失敗を重ねるうちに、習慣には実は二つの種類があるのだ、ということが、少しずつわかってきました。努力の蓄積がそのまま成果に反映する「積み上げる習慣」と、目の前にある問題を取り除き続けることで身につく「ためない習慣」です。

 この二つを混同してしまうと、せっかくの努力が成果に結びつかなくなってしまいますし、特に「ためない習慣」を軽視すると、人生の質そのものが低くなってしまいます。

「ためない習慣」は、一見地味であまり価値のないもののように見えますが、私はこの習慣に着目し、身につけたことで、「積み上げる習慣」も比較的ラクに身につけることができるようになりました。

「ためない習慣」とは

 では、2種類の習慣は実際のところ、どんなものが該当するのでしょうか。

「積み上げる習慣」は、一般的に次のようなものです。

・勉強・研究・執筆(入試、資格取得、発表、出版など)
・エクササイズ・練習(スポーツ、音楽など)
・ 貯金・投資

 このほか、実現したい夢に向かって準備し、一つひとつ必要なパーツを集めていくような習慣は、「積み上げる習慣」といっていいでしょう。

 これに対して「ためない習慣」は、「元に戻す」「常に一定の形を保つ」ことが目的なので、一見しただけでは、変化や成長が感じられないかもしれません。
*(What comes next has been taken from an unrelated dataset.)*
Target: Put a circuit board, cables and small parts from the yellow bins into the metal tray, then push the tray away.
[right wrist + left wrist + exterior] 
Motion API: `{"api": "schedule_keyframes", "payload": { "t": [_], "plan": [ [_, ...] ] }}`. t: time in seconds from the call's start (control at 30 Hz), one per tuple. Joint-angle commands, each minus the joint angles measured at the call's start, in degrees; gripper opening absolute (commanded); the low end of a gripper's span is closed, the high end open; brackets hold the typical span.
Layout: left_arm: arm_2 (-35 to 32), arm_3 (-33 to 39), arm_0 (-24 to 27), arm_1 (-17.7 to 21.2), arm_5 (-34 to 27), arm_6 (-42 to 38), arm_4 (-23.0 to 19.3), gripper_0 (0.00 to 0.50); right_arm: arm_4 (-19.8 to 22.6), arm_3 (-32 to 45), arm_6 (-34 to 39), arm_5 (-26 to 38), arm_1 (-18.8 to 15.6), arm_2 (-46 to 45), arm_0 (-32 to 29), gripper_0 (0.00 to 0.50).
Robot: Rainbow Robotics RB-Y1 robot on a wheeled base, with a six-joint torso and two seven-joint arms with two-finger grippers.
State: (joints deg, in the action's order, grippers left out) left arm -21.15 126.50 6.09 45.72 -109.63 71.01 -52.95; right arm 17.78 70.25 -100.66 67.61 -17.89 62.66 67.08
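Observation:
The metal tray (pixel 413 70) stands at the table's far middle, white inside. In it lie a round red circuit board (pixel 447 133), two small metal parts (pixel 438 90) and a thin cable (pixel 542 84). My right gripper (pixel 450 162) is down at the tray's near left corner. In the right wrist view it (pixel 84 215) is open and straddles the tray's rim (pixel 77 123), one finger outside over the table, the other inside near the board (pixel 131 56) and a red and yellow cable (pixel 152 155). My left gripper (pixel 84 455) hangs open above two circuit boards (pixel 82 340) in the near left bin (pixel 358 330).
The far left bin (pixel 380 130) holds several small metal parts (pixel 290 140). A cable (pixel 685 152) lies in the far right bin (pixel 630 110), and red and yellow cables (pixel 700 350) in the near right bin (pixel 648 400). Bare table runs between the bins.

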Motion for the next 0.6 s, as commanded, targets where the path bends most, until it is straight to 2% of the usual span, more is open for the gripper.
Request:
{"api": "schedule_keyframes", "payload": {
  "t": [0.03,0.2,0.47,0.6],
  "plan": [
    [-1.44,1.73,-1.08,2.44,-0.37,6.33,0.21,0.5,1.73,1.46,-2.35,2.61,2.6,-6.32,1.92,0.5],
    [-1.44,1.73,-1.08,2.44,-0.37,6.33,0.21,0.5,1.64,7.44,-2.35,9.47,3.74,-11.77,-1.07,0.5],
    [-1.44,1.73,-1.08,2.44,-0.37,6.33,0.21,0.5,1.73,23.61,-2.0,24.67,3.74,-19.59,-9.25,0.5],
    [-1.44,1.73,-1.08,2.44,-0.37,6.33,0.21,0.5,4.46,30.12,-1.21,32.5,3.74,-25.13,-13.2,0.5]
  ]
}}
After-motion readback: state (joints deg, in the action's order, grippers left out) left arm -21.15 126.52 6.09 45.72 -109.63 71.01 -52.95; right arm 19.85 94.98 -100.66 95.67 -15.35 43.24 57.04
 それは、「ためない習慣」が、基本的に「生きることをスムーズにするための習慣」だからです。具体的には、「適切な睡眠をとる」「住居を適切に片づける」など。栄養素でいえば、「積み上げる」がタンパク質(肉)や炭水化物(ごはん)、「ためない」がビタミンや無機質(野菜)といったところでしょう。